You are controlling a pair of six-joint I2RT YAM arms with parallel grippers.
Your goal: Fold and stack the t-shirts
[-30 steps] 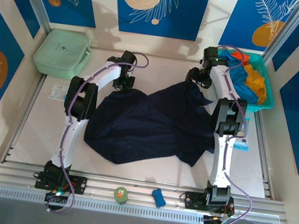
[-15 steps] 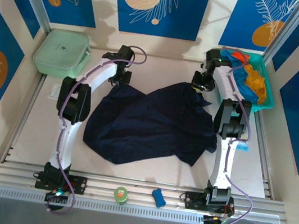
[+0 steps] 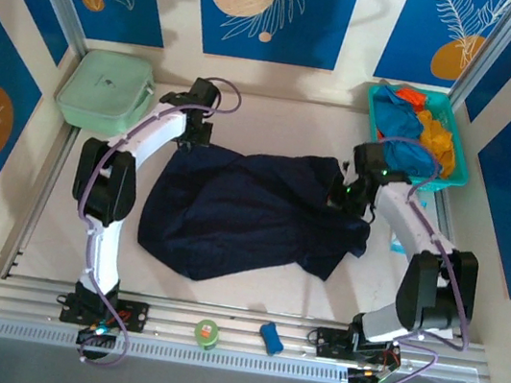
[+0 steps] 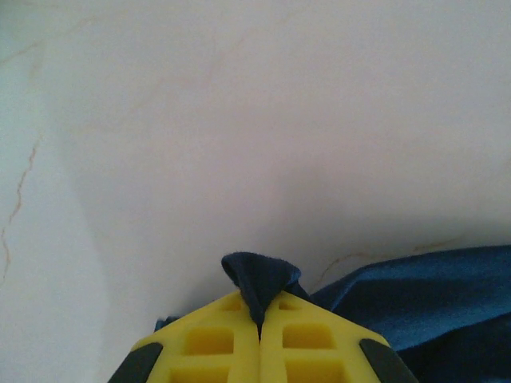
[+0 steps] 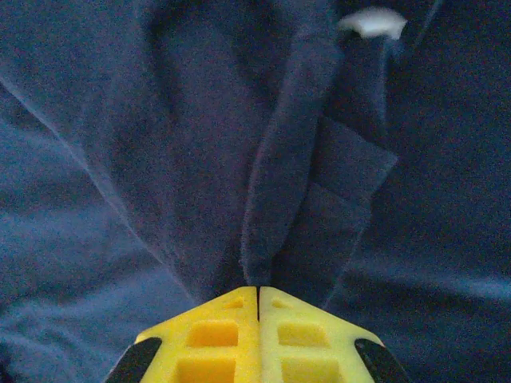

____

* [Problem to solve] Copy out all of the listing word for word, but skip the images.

* [Solution]
You are controlling a pair of six-joint I2RT YAM arms with parallel grippers.
Your goal: Fold and stack the t-shirts
[-30 steps] 
[-15 steps] 
[+0 steps] 
[+0 steps] 
[+0 steps] 

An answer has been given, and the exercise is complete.